Why on earth doesn’t Europe have its own BIO?

08 Oct 2008 | Viewpoint
Europe’s biotechnology industry needs to speak with one voice and have a single, flagship gathering like the US’s annual BIO conference, says Eric Poincelet.

As EuroBio, the premier life science event of France’s EU Presidency comes to a close in Paris, Eric Poincelet makes a plea for Europe to establish a permanent gathering to rival the annual get-together organised by the Biotechnology Industry Organization (BIO) in the US.


Eric Poincelet, Commissioner General for the EuroBio meeting staged in Paris this week.

Why on earth, ten years after the rocket start of BIO in the US, does Europe still not have its own BIO?

Why on earth don’t we understand the only way of making change happen in Europe is to follow the pioneering example of BIO in the US, and the strategy put in place by its President Carl Feldbaum, and Ray Briscuso its Executive Director?

With the BIO event as its flagship, and its outstanding development from fewer than 4,000 participants in New York in 1998 to over 20,000 a few years later, Carl and Ray managed to establish a powerhouse in Washington DC that has triggered the steady development of the US BioIndustry and US bioscience.

This policy has since been successfully pursued by BIO’s Jim Greenwood and Brent Erickson, who are now bringing the fast growing clean tech and other eco-industries into the BIO fold.

Why on earth don’t we get the backing from the European Commission to imitate BIO – forcing our divided European bioindustries to unite and speak with one voice – which is the only way to rationalise and acknowledge their inderdependence?

Why on Earth do the European Commission, Europe’s bioclusters, Europe’s larger companies, European Investors, European contract research organisations, European patient organisations, spend so few of their marketing euros in Europe and so many dollars at BIO – and in many instances to meet fellow Europeans?

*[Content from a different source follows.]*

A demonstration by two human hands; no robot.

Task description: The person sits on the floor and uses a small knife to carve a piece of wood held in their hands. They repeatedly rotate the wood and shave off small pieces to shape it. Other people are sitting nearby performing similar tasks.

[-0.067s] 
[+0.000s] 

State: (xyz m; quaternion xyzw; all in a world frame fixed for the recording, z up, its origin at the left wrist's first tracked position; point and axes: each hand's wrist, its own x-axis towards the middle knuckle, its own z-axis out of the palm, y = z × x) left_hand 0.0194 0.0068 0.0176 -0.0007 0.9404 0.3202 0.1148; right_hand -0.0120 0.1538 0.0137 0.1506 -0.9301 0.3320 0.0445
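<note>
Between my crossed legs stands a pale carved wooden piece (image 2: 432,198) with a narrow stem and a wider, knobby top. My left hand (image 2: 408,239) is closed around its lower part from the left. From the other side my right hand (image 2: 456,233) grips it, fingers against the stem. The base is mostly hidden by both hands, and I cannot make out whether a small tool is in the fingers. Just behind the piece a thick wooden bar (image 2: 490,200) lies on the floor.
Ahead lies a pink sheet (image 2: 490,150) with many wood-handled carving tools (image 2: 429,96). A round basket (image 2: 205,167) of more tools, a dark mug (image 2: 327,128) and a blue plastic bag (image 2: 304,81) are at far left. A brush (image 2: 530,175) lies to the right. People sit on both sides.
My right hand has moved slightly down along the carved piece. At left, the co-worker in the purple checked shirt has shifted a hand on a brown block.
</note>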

And finally, why does Europe grow sugarbeet and other traditional crops and so little on growing genetically modified crops and encouraging the bioinnovation that could salvage, if not the Earth, then many ailing sectors, including the car industry?

One explanation may come from what my fellow EuroBio committee member Jonathan Knowles calls the Gulliver Syndrome: large entities and established leaders sometimes fear they may be bound and tied up by Lilliputians, who will outnumber them and act in an irresponsible manner.

Large entities fear that smaller ones might impose new regulatory, fiscal and intellectual property policies, which, while in the interests of the euro area, could increase the level of global competition. Lions hate cubs when they are not their own offspring.

This same Gulliver Syndrome may explain why, ten years after the first BIO meeting, the teenage European Life Sciences have not yet developed their own central hub to give them the visibility they have deserved for a long time.

Curiously, history shows that most barriers to European integration originate from the large, rather than the smaller nations. And the difficulty of creating a true European version of BIO today also originates almost exclusively from the leading bio countries that cherish and defend their home turf event.

All European stakeholders – including the Commission and the Parliament – need a major European gathering that meets the needs of the European Federation of Biotechnology, the European Federation of Pharmaceutical Industries and Associations, European Biopharmaceutical Enterprises, EuropaBio, the European Venture Capital Association, the European patients’ group for rare diseases EPPOSI, the European Molecular Biology Organisation, the European Science Foundation, the Young European Biotech Network, and also of the smaller strands of our scattered but dynamic European Bio Babel – including publicly-funded European Bioclusters.

I started to advocate the establishment of a European BIO in 2005 after directing [French biotech conferences] BioVision and BioSquare in the meshing of US and European life sciences.

Three years later, EuroBio, with the backing of France’s EU Presidency and the contribution of an eminent International Steering Committee, is the first proof of concept.

EuroBio’s mission is to facilitate, strengthen and monitor the evolution of Europe’s strategic biopharmaceutical and ecobiotech sectors that will be central to tomorrow’s leading economies. And it is also showcasing what Europeans can offer to their partners who are beginning to realise this is no longer the ‘Old Continent’, but that its dynamic and talented biotech offspring are only ten years younger than their American cousins.